PROBLEM STATEMENT: Would you please write out only the lines running from the top of the listing through the one holding "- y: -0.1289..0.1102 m", exactly, with both ends kept and pictures left out?

DATA SHOWN:
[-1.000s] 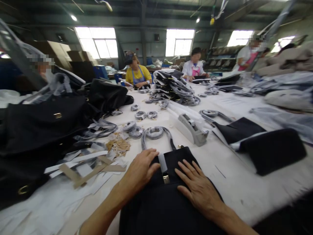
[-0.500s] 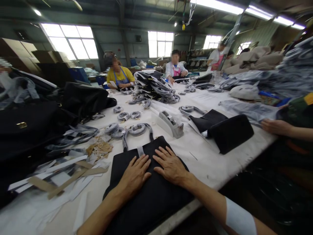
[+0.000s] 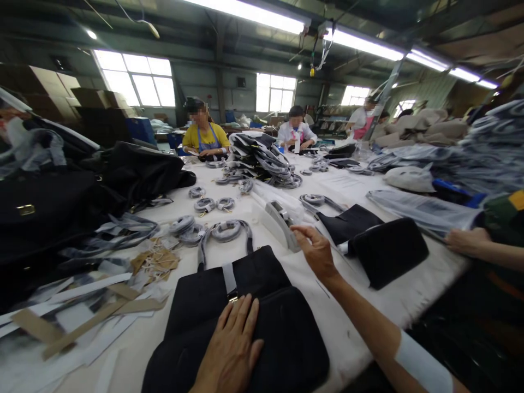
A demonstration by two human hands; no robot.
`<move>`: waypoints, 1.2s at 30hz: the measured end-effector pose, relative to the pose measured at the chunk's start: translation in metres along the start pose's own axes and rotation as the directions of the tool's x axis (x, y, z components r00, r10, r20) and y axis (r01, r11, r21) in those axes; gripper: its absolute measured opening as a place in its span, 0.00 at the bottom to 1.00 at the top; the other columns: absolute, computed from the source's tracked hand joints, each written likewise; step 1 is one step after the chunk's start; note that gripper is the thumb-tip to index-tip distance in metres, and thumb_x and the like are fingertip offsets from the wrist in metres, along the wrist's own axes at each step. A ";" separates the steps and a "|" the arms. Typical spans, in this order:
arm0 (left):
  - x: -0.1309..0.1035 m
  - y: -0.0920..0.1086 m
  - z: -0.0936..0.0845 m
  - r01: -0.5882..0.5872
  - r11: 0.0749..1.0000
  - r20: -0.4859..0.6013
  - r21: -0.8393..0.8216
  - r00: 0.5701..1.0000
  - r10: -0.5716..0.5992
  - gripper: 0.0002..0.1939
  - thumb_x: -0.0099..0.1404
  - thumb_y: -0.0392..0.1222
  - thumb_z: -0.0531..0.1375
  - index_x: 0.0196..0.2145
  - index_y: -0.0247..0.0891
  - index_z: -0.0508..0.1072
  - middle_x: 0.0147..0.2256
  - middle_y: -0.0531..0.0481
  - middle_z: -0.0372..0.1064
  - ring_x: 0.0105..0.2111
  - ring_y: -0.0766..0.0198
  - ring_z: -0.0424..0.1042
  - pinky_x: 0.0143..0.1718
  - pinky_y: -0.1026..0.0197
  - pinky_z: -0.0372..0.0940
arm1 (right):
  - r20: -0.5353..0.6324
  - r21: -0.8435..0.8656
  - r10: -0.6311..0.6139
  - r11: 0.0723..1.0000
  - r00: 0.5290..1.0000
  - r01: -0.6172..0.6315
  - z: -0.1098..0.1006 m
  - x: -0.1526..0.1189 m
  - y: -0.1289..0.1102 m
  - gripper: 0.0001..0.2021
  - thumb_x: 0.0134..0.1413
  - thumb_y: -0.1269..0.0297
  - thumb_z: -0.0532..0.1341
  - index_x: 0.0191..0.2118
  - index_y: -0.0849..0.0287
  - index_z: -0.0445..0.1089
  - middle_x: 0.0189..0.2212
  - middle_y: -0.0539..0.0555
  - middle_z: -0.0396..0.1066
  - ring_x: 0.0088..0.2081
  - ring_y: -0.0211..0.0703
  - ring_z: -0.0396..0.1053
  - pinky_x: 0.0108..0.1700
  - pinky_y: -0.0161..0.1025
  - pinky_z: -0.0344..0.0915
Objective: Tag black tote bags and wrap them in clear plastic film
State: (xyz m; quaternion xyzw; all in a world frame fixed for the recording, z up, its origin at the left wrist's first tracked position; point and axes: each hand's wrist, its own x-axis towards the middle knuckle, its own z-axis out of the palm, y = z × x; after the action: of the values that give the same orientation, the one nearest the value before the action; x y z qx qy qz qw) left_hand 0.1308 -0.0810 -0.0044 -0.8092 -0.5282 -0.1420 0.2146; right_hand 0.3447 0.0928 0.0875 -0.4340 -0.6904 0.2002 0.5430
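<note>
**Left hand flat on the bag, right hand at the tape dispenser**

Your left hand grips nothing: it lies palm down, fingers spread, pressing on the black bag. Your right hand is stretched out over the table, fingers loosely curled, with its fingertips right at the near end of the grey tape dispenser; you cannot tell from this view whether they pinch anything or only touch it.

The black bag lies flat on the white table, close to its near edge and directly in front of you. A pale wrapped strap with a gold buckle runs down its upper half, just above your left fingertips. The bag's handle, wrapped in grey, loops out past its far edge.

To your right lie a black pouch and another person's hand on clear plastic. To your left sit cardboard strips and paper tags. Farther up the table, a heap of wrapped handles.
</note>
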 end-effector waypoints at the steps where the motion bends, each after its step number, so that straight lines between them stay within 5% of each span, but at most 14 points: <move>1: 0.000 -0.001 0.002 -0.011 1.000 -0.020 0.008 1.000 0.011 0.30 0.64 0.43 0.56 0.63 0.37 0.57 0.60 0.43 0.62 0.57 0.55 0.64 0.54 0.52 0.65 | -0.016 -0.049 0.014 0.999 1.000 -0.015 -0.001 0.020 0.007 0.13 0.58 0.57 0.57 0.41 0.57 0.75 0.39 0.53 0.77 0.42 0.45 0.73 0.47 0.41 0.67; 7: 0.002 -0.002 0.003 -0.039 0.999 0.004 -0.017 0.999 0.039 0.32 0.64 0.49 0.56 0.63 0.36 0.57 0.60 0.43 0.62 0.57 0.54 0.64 0.53 0.53 0.65 | 0.095 -0.419 0.230 0.892 0.968 -0.171 0.019 0.127 0.070 0.17 0.59 0.60 0.54 0.49 0.61 0.73 0.45 0.57 0.76 0.46 0.45 0.72 0.50 0.39 0.65; 12: 0.006 -0.001 -0.003 -0.004 0.996 0.039 -0.087 0.999 0.008 0.32 0.65 0.53 0.55 0.63 0.35 0.57 0.59 0.43 0.63 0.56 0.54 0.66 0.52 0.52 0.65 | 0.193 -0.605 0.423 0.761 0.885 -0.232 0.046 0.171 0.121 0.22 0.53 0.60 0.61 0.53 0.65 0.70 0.49 0.63 0.73 0.51 0.50 0.70 0.53 0.42 0.63; 20: 0.011 0.000 -0.005 0.069 0.983 -0.026 -0.172 0.997 -0.075 0.30 0.66 0.59 0.53 0.59 0.38 0.63 0.55 0.47 0.68 0.52 0.57 0.69 0.52 0.55 0.65 | 0.282 -0.792 0.528 0.600 0.801 -0.117 0.059 0.173 0.146 0.20 0.48 0.67 0.64 0.49 0.64 0.73 0.48 0.66 0.72 0.51 0.55 0.69 0.51 0.44 0.62; 28: 0.009 -0.005 0.004 0.013 0.988 -0.116 -0.157 0.993 -0.032 0.31 0.65 0.60 0.54 0.58 0.37 0.64 0.53 0.47 0.71 0.50 0.58 0.71 0.50 0.56 0.66 | 0.321 -0.763 0.354 0.646 0.878 0.018 0.051 0.167 0.130 0.20 0.55 0.61 0.61 0.53 0.62 0.69 0.52 0.62 0.69 0.54 0.49 0.65 0.56 0.41 0.59; 32: 0.004 -0.007 0.017 -0.013 0.986 -0.118 -0.169 0.993 -0.007 0.35 0.64 0.61 0.54 0.61 0.37 0.60 0.53 0.46 0.71 0.49 0.57 0.71 0.48 0.56 0.67 | 0.357 -0.751 0.374 0.660 0.856 0.025 0.063 0.172 0.135 0.16 0.61 0.60 0.59 0.52 0.61 0.68 0.49 0.58 0.70 0.49 0.46 0.69 0.52 0.48 0.65; 36: 0.003 -0.003 0.009 0.044 0.966 -0.029 -0.253 0.998 -0.053 0.36 0.65 0.59 0.55 0.64 0.39 0.55 0.55 0.44 0.68 0.52 0.55 0.69 0.51 0.54 0.66 | 0.346 -0.782 0.445 0.624 0.826 -0.009 0.066 0.171 0.147 0.15 0.63 0.58 0.58 0.50 0.60 0.68 0.49 0.58 0.69 0.47 0.46 0.69 0.49 0.49 0.67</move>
State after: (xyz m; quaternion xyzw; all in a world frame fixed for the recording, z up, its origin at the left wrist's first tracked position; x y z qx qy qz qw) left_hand 0.1295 -0.0728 -0.0107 -0.8142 -0.5214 -0.2276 0.1158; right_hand 0.3337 0.3249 0.0544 -0.6365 -0.7637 0.0732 0.0797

FINISHED TASK:
[-1.000s] 
[-0.500s] 
[+0.000s] 
A demonstration by two human hands; no robot.
`<move>`: waypoints, 1.2s at 30hz: the measured end-effector pose, relative to the pose measured at the chunk's start: translation in metres along the start pose's own axes and rotation as the directions of the tool's x axis (x, y, z components r00, r10, r20) and y axis (r01, r11, r21) in those axes; gripper: its absolute measured opening as a place in its span, 0.00 at the bottom to 1.00 at the top; the other columns: absolute, computed from the source's tracked hand joints, each written likewise; step 1 is one step after the chunk's start; note that gripper is the thumb-tip to index-tip distance in metres, and thumb_x and the like are fingertip offsets from the wrist in metres, along the wrist's own axes at each step. A ";" separates the steps and a "|" the arms. Typical spans, in this order:
arm0 (left):
  - x: -0.1309..0.1035 m
  - y: -0.0920..0.1086 m
  - z: -0.0936..0.0845 m
  - r01: -0.5882..0.5872
  - r11: 0.0749..1.0000
  - r20: -0.4859..0.6013
  - r21: -0.8393..0.8216
  - r00: 0.5701..1.0000
  - r10: -0.5716..0.5992
  - gripper: 0.0002..0.1939
  - thumb_x: -0.0099..0.1404
  - thumb_y: -0.0392..0.1222
  - thumb_z: -0.0531..0.1375
  - index_x: 0.0196..0.2145
  - index_y: -0.0247..0.0891
  - index_z: -0.0508..0.1072
  - middle_x: 0.0147..0.2256
  - middle_y: -0.0531..0.0481
  - middle_z: -0.0372..0.1064
  - ring_x: 0.0105..0.2111
  - ring_y: -0.0766..0.0198
  - ring_z: -0.0424..0.1042
  - pinky_x: 0.0143..0.1718
  - pinky_y: -0.1026..0.0197
  - pinky_z: -0.0372..0.0940
arm1 (right):
  - r20: -0.5353..0.6324
  - r21: -0.8435..0.8656
  - r10: -0.6311..0.6139
  - r11: 0.0723..1.0000
  - r00: 0.5290..1.0000
  - r01: -0.6172..0.6315
  - z: -0.1098..0.1006 m
  - x: -0.1526..0.1189 m
  - y: -0.1289..0.1102 m

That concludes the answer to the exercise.